Idlers sauntered about watching the gorging of the pantechnicon and the erasing of T. T. Riceyman's from the Steps. And what occupied their minds was not the disappearance of every trace of the sojourn on earth of Henry and Violet Earlforward, but the conquering progress of that powerful and prosperous personage, Charles Belrose, who was going to have two shops, and who would without doubt make them both pay handsomely. Henry and Violet might never have lived. They were almost equally strangers to the Reverend Augustus, who, moreover, was lying somewhat ill at his hotel—result of the strain of inheriting. Violet had always been regarded as a foreigner by the district; she had had no roots there. And as for Henry, though he was not a foreigner but of the true ancient blood of Clerkenwell, and though the tale of his riches commanded respect, he had never won affection, and was classed sardonically as an oddity, which designation would have puzzled and annoyed him considerably.

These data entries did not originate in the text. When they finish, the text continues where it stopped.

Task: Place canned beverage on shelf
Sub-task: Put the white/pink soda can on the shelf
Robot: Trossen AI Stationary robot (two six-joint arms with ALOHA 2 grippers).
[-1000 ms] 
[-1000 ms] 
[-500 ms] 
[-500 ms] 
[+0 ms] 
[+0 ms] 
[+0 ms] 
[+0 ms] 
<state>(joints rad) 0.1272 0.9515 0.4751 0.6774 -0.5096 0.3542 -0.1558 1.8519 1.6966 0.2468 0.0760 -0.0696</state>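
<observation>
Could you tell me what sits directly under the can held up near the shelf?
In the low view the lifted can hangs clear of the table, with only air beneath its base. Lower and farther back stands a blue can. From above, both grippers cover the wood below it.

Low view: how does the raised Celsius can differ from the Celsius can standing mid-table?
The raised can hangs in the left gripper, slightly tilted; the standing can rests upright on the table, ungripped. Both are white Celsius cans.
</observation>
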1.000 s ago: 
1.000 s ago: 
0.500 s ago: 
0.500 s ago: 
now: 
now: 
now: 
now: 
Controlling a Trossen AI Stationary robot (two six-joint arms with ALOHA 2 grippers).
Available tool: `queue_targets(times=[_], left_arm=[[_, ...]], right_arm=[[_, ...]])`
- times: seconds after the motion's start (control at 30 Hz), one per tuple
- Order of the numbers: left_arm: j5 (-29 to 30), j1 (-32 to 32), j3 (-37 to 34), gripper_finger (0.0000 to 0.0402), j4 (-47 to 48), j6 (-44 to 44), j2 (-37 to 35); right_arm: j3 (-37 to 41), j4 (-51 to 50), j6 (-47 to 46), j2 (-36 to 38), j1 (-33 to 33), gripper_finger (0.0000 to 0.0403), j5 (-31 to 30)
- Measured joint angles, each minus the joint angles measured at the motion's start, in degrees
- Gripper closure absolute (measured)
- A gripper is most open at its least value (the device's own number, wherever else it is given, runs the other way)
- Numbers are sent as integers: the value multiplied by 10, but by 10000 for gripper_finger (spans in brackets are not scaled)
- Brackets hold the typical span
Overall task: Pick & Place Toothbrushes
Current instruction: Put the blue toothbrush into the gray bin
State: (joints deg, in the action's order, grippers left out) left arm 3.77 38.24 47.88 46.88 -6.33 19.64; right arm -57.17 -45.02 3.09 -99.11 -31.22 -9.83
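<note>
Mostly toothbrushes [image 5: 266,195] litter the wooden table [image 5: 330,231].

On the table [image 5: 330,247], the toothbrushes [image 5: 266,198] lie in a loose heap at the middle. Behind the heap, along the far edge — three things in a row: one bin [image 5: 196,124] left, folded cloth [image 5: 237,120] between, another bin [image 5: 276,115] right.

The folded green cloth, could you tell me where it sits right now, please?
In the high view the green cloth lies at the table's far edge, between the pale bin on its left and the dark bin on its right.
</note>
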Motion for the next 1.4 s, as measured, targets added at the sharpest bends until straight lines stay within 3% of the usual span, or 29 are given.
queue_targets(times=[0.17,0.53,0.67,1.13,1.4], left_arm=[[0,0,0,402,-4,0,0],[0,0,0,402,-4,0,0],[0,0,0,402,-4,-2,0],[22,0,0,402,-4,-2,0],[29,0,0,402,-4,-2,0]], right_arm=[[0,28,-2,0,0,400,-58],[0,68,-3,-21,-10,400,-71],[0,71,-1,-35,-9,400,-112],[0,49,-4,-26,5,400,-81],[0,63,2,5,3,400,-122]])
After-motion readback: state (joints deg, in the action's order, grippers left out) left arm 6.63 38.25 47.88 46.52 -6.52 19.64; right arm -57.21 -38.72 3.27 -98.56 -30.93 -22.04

Violet and Henry did, however, survive in one place, Elsie's heart. She arrived now in the Steps, dressed in mourning—new black frock, new black hat, the old black coat, and black gloves. She had bought mourning from a sense of duty and propriety. She had not wished to incur the expense, but conscience forced her to incur the expense. She was carrying a shabby grip-bag, which seemed rather heavy for her, and she was rather flushed and breathless from exercise of an unaccustomed sort. A dowdy, over-plump figure, whom nobody would have looked twice at. A simple, heavy face, common except for the eyes and lips; with a harassed look; fatigued also. She had been out nearly all day. She pretended not to notice it, but the sight of the formidable pantechnicon, squatted in the Steps, brought moisture into her eyes.

She sturdily entered the shop, which, Charles Belrose and his company of renovators having left, was empty save for one or two pieces of furniture waiting their proper niches in the pantechnicon. A man was pulling down the shelves and thus destroying the bays. Dead planks which had once been living, burden-bearing shelves, were stacked in a pile along one wall. She had to wait at the foot of the stairs while a section of Violet's wardrobe awkwardly descended in the hairy arms of two Samsons. Then she went up, and on the first floor peeped into all the rooms one after another; they were scenes of confusion, dirt, dust, higgle-de-piggledyness; difficult to believe that they had ever made part of a home, been regularly cleaned, watched over like helpless children incapable of taking care of themselves. She lugged the grip-bag up the second flight, and went into the spare-room, which was quite empty, stripped to the soiled and damaged walls—even the plant-pots were gone from the window-sills; and she went into the kitchen, where the tap kept guard with its eternal drip-drip over perfect desolation.

At last she went into her bedroom, which by a magic ukase from on high in the Thackeray Hotel had been preserved from the sack. A fire was cheerfully burning; all was as usual to the casual glance, but the shut drawers were empty, and Elsie's box and umbrella had gone back to Riceyman Square, where she had been sleeping since the funeral. Joe was sufficiently recovered to sleep alone in the house, and had had no objection to doing so. Joe, fully dressed for the grand exodus, sat waiting on the sole chair. He smiled. Dropping the bag, she smiled. They kissed. With his limited but imaginative intelligence Joe did not see that Elsie was merely Elsie. He saw within the ill-fitting mourning a saviour, a powerful protectress, a bright angel, a being different from, and superior to, any other being. They were dumb and happy in the island of homeliness around which swirled the tide of dissolution and change. Elsie picked up a piece of bread-and-butter from a plate and began to eat it.

"Didn't yer get any dinner?" Joe asked anxiously. She nodded, and the nod was a lie.